WHAT YOU SHOULD DO: Beginning with the line that contains "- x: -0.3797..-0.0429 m" in the material below, print each line exactly until the line that contains "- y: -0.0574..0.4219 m" has been printed, then stop.

INPUT DATA:
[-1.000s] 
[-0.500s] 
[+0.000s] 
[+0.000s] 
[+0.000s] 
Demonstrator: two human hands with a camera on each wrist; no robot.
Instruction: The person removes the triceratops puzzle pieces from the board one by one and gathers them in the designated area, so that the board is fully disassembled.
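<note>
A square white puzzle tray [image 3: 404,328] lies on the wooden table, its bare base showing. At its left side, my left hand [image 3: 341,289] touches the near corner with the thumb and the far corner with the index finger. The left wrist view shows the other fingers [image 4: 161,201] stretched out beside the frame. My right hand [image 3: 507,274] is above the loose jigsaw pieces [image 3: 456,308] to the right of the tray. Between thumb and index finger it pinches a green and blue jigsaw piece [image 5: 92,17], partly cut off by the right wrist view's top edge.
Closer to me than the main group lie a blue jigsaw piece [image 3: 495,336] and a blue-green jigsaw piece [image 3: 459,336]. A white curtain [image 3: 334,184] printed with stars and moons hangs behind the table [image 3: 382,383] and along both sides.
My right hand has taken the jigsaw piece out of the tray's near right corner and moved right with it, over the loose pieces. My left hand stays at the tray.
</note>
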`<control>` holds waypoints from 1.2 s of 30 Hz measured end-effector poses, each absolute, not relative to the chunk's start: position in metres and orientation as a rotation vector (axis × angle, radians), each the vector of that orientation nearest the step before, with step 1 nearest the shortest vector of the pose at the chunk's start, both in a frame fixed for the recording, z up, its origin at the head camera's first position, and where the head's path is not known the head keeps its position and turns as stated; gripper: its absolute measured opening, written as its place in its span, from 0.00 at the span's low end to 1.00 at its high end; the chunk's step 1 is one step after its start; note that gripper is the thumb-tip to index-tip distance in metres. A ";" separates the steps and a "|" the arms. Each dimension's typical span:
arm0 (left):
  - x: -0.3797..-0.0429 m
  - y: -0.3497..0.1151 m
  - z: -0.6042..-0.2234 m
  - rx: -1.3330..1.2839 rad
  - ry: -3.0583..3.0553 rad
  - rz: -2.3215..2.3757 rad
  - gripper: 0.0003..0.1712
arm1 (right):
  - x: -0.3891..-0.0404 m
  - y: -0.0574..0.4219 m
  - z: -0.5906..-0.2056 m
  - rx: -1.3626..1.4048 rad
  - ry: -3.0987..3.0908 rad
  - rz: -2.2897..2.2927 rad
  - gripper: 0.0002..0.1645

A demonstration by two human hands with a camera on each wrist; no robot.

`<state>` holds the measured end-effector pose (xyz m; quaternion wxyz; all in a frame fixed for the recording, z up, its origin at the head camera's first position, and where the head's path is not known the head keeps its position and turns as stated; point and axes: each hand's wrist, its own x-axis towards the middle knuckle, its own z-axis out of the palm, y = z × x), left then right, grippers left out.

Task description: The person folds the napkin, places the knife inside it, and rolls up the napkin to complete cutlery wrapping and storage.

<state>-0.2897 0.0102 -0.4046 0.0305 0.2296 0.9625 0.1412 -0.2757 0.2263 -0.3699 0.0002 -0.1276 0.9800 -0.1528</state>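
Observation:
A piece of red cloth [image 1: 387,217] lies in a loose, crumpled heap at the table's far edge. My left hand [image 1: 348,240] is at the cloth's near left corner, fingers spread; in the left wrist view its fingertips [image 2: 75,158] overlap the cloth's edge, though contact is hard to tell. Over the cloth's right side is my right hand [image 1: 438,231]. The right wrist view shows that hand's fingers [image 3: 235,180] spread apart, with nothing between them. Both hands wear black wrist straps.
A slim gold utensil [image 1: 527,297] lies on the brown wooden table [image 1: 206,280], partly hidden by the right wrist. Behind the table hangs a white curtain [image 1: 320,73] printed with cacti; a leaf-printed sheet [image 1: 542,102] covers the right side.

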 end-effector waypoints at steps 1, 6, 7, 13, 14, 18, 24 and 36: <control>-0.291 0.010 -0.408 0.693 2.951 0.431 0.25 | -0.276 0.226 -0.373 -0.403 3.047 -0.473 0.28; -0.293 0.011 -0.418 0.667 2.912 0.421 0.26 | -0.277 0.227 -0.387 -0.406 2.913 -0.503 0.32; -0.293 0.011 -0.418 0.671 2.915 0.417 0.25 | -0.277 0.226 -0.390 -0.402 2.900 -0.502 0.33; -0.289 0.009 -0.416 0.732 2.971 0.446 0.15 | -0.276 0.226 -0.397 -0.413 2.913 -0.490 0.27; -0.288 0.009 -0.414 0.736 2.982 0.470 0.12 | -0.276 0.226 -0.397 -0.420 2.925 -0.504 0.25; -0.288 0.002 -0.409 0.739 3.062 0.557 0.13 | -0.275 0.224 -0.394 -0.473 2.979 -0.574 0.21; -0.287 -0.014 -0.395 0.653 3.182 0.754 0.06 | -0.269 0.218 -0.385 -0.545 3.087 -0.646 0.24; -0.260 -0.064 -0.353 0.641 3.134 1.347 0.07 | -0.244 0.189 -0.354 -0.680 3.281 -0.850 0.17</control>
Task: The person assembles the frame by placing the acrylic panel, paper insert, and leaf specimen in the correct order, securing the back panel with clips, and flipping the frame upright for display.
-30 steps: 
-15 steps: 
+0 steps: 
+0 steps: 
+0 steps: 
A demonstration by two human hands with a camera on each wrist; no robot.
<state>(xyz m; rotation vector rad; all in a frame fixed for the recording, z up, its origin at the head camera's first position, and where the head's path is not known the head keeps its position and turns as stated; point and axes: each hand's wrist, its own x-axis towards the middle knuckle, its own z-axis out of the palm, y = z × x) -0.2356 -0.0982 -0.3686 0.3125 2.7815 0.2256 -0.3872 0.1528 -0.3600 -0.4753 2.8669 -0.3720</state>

WRITTEN ANSWER:
  - x: -0.3797..-0.0429 m
  - y: -0.3497..0.1151 m
  - z: -0.6042..-0.2234 m
  - rx: -1.3330..1.2839 rad
  - ry: -3.0583..3.0553 rad
  - rz: -2.3215..2.3757 rad
  - gripper: 0.0003..0.1712
arm1 (right):
  - x: -0.3891..-0.0404 m
  - y: -0.0574..0.4219 m

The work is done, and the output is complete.